In the final phase we see the complete justification of direct action as a means of forcing the authorities to take radical measures that they would not otherwise have considered. Fearing further big strikes on the Clyde, in the First World War, a government completely representing the landlord class, was forced to pass the first Rent Restrictions Act, and, remembering this, and with the 1938-9 rent strikes fresh in their minds, Chamberlain's government hastened to introduce the 1939 Rent Restrictions Act on the outbreak of the Second World War. The militant action of the Austrian workers made it necessary for the authorities, at a time of complete economic and financial collapse, to initiate the Vienna Municipal Housing and Town-Planning Scheme, one of the biggest and most comprehensive in Europe.

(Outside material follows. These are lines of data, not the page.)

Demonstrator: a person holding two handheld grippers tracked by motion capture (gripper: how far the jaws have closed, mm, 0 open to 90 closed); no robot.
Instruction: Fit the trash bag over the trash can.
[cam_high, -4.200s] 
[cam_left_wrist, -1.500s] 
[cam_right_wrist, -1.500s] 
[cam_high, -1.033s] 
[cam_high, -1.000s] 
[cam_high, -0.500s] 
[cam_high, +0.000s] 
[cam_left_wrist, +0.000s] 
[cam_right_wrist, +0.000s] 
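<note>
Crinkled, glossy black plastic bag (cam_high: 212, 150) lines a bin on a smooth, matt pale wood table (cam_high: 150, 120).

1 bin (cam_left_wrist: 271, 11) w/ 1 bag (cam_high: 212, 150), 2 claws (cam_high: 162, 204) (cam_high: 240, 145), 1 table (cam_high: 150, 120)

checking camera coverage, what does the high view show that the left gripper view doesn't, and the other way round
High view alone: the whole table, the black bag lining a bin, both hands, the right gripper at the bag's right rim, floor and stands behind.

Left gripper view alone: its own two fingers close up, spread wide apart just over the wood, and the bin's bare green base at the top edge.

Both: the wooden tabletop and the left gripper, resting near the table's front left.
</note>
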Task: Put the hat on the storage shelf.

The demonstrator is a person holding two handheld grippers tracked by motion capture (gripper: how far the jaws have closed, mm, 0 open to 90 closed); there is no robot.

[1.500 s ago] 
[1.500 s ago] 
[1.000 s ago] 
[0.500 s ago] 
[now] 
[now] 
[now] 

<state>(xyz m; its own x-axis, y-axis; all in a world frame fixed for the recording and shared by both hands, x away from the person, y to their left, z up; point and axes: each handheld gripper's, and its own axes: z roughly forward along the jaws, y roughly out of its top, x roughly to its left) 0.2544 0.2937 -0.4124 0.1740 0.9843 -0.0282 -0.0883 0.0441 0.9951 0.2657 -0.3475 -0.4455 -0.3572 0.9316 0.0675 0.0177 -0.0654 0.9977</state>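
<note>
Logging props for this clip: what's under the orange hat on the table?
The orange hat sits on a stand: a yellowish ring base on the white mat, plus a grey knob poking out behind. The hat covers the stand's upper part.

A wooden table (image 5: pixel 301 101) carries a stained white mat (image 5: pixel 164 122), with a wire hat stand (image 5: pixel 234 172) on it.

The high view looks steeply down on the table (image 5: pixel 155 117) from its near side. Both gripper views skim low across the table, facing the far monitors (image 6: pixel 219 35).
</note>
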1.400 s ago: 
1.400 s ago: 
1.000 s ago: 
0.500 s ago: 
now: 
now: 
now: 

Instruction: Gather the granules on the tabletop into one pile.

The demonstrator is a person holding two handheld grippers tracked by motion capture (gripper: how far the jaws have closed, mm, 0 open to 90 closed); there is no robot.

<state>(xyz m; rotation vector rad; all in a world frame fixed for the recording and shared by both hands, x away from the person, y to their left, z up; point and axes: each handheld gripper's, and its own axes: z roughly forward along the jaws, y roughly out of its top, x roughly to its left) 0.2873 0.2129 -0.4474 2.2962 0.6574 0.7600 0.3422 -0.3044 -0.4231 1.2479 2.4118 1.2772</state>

In 1945 the Vigilantes coerced the government into granting local authorities wide requisitioning powers and the threat of further action made sure that they used them. In the same way, the announcement that "Eight hundred and fifty former service camps are being offered by the Ministry of Works to Mr. Aneurin Bevan to help him in his emergency housing drive", was the measure of the success of the camp squatters. But for the opportunist intervention of the Communists, it seems likely that the seizure of hotels and luxury flats would have forced even more significant and spectacular concessions from the authorities.
* * *
Today, direct action is again overdue. Isn't it extraordinary that in a period where homelessness in London has been building up steadily, State House in Holborn, one of the vast new prestige office blocks should have stood empty for at least two years? In the new Solidarity pamphlet, Homelessness!, Sheila Jones of the Tenants' Association at one of the LCC's "half-way houses" says,
To some of us it is beginning to be clear that if we want anything done we will have to do it ourselves. The LCC tries to keep these places as terrible as possible to prevent others taking advantage of the 'facilities' provided. An imaginative and selective breaking of the artificial LCC rules might be an effective method of protest. What would happen for instance if a group of families got together and decided to bring in their own furniture to replace the LCC stuff? Would the LCC wardens call the police in … against tenants whose only crime was that they had tried, at their own expense, to make living conditions more bearable for themselves and for their children?
And another contributor, Ken Jones points out that there are possibilities for the unfortunate occupants of the reception centres who have literally nothing to lose. He suggests for example that husbands should disobey the "curfew", so that if the authorities dare, they must use force to separate a man from his family.
But must the homeless and dispirited be left to fight their own battles?